WHAT IS BEING ASKED: State how many lines of the data below hold the string "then", giving nothing but the number.

#### PROVIDED DATA ####

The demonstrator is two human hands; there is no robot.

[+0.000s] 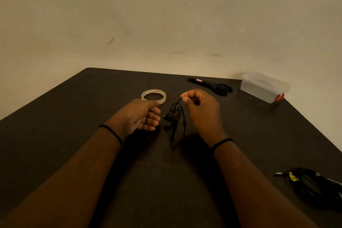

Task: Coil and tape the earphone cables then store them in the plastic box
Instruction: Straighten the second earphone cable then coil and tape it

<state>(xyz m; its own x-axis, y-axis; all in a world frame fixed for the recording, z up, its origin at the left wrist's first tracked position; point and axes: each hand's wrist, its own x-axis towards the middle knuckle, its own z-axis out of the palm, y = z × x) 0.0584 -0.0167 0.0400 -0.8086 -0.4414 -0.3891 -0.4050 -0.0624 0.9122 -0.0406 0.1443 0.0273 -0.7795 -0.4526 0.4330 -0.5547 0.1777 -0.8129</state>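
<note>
Second cable bundle (312, 185) is lying at bench (74, 116) right edge; right hand (200, 111) is pinching earphone cable (175, 116) mid-bench, tangle dangling; left hand (142, 116) is hovering, fingers relaxed, holding nothing; tape roll (153, 94) is sitting just beyond; scissors (211, 85) and closed plastic box (264, 87) are resting at far right corner.

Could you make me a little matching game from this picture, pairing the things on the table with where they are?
Things:
1. clear roll of sticky tape
2. black-handled scissors
3. translucent plastic box with a red latch
4. tangled black earphone cable

Places:
A. far right corner of the dark table
B. hanging from the right hand
C. just beyond the left hand
D. far edge, left of the box

Pairs: 1-C, 2-D, 3-A, 4-B
</note>
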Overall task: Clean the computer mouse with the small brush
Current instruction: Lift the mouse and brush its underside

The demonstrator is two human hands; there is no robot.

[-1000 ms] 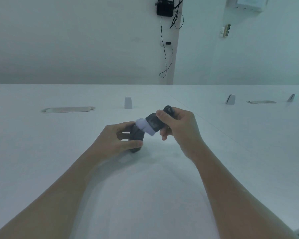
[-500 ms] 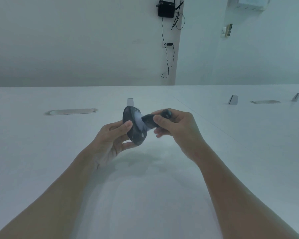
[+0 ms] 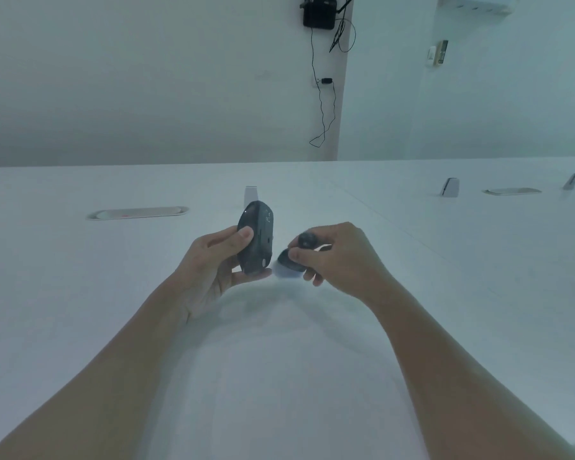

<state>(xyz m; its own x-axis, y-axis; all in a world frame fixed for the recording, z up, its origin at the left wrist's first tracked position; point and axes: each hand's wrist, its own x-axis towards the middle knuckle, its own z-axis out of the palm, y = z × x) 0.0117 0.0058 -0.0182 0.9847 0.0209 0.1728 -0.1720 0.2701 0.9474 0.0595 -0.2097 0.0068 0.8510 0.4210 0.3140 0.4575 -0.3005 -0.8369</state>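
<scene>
My left hand (image 3: 213, 263) holds a dark computer mouse (image 3: 258, 239) upright above the white table, its underside turned to the right. The thumb presses on its left side and the fingers support it from below. My right hand (image 3: 339, 257) grips a small dark brush (image 3: 291, 262) with pale bristles that point down and to the left. The bristles hang just right of the mouse's lower end, a small gap apart from it. The brush is blurred.
The white table (image 3: 80, 310) spreads wide around both hands. An oval cable grommet (image 3: 138, 213) lies at the far left and another (image 3: 512, 191) at the far right. Small white wedge stands (image 3: 450, 187) sit near the back. A router (image 3: 319, 14) hangs on the wall.
The mouse went from lying low under the brush to standing upright with its underside showing. The brush left the mouse's face and swung down to the right of it.
</scene>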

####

PROBLEM SOLUTION: 2